_TASK INSTRUCTIONS:_ Please repeat the lines below exactly. Begin with the line containing "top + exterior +" and go on through the line containing "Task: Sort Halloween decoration".

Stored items
((

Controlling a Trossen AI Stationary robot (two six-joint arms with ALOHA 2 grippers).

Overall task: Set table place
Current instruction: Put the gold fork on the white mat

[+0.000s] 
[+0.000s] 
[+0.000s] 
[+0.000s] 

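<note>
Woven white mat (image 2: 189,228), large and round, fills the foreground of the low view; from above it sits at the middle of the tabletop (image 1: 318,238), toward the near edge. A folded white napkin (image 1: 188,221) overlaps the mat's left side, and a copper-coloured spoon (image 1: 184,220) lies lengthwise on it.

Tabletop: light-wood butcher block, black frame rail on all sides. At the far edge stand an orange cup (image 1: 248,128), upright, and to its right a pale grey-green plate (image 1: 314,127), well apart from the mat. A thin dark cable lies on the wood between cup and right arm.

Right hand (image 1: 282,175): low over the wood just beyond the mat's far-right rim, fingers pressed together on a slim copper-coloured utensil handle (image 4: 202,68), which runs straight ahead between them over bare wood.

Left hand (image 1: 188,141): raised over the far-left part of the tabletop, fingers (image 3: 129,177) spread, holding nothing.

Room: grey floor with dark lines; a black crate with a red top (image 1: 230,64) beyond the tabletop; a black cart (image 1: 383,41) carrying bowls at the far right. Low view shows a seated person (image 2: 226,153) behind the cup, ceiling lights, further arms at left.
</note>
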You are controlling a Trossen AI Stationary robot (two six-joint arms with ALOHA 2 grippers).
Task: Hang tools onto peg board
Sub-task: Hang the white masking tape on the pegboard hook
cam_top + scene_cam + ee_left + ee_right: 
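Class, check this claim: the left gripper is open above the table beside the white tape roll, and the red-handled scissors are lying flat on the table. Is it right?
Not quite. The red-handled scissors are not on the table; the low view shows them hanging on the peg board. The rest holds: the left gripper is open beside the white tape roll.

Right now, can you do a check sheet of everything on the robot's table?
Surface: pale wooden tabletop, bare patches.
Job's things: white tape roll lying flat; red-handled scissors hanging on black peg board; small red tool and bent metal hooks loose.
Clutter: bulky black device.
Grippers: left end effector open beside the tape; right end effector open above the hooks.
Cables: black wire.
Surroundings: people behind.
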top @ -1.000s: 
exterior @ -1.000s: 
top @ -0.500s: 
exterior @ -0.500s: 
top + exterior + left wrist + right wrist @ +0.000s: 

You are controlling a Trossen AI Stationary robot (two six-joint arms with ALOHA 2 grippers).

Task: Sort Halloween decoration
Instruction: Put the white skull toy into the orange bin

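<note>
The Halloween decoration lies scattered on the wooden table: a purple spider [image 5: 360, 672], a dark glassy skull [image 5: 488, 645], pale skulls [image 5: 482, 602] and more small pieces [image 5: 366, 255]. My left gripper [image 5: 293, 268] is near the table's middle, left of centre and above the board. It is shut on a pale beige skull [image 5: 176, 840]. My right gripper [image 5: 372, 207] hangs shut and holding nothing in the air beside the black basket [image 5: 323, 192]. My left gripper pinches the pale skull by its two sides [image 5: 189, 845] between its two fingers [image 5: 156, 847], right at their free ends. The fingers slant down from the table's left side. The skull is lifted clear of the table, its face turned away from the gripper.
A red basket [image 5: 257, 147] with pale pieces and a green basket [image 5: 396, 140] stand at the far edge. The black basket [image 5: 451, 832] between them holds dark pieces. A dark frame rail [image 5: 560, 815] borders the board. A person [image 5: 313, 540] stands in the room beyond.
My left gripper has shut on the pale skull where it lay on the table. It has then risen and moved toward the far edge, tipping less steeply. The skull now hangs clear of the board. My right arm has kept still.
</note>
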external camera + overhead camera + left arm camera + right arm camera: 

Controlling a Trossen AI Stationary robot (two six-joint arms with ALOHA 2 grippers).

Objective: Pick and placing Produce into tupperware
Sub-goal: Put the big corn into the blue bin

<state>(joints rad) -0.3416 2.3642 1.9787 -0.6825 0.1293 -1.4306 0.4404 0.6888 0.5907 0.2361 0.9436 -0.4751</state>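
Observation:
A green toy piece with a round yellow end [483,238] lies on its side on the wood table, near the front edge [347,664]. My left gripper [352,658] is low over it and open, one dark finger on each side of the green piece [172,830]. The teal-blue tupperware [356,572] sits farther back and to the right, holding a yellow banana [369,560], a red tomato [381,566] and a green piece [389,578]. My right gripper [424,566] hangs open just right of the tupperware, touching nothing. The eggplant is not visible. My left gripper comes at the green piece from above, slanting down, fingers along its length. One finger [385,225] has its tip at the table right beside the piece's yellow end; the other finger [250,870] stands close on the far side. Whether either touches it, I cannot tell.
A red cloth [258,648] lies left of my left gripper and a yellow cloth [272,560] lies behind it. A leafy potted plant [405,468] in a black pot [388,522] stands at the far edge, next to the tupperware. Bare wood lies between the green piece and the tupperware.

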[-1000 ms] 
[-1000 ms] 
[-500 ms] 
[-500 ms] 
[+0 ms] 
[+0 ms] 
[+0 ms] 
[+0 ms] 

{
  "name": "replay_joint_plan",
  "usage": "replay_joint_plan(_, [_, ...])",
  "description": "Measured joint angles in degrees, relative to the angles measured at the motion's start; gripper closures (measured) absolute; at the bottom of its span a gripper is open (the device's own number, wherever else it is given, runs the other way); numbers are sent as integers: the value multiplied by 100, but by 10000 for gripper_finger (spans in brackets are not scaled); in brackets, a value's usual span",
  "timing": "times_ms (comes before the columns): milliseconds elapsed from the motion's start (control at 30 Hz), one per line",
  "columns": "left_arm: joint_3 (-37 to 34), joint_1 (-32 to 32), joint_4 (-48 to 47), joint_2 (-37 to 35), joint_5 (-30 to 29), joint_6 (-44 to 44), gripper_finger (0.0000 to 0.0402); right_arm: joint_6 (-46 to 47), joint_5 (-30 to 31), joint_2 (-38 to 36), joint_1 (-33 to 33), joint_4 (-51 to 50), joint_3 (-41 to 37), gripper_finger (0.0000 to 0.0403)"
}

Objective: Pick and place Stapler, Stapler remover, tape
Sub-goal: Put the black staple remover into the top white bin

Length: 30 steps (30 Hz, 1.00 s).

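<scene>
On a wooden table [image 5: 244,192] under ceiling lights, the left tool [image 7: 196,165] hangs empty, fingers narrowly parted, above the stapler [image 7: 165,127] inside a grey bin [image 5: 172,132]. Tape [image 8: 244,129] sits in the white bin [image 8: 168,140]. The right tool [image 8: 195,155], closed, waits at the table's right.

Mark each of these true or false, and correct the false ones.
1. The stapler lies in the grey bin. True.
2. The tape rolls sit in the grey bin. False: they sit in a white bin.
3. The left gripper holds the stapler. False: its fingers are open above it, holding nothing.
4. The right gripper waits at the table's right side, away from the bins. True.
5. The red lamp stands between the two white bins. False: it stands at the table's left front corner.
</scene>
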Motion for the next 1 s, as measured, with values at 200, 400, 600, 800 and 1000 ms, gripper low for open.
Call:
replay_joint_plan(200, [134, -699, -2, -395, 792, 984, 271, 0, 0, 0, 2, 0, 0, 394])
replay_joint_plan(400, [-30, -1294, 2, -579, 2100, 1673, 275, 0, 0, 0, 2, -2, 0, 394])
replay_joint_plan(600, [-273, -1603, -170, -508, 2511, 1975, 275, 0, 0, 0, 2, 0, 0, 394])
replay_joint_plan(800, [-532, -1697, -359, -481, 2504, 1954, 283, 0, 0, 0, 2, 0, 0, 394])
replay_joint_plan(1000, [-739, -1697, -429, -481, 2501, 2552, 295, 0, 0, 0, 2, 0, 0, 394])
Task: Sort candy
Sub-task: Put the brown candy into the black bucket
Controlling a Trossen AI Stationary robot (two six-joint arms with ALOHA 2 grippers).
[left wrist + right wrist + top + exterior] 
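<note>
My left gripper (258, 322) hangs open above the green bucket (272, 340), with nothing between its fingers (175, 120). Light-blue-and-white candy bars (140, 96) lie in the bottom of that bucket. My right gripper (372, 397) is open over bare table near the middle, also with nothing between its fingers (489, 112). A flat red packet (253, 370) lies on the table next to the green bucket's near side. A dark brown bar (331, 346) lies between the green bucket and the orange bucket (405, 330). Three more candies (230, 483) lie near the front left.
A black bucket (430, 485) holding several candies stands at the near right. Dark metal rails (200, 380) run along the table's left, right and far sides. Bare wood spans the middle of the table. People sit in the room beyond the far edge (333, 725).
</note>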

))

_RESPONSE AREA:_
top + exterior + left wrist + right wrist @ +0.000s: 

You are controlling a Trossen AI Stationary robot (two six-joint arms with ALOHA 2 grippers).

Task: Sort Halloween decoration

Now the exercise is complete.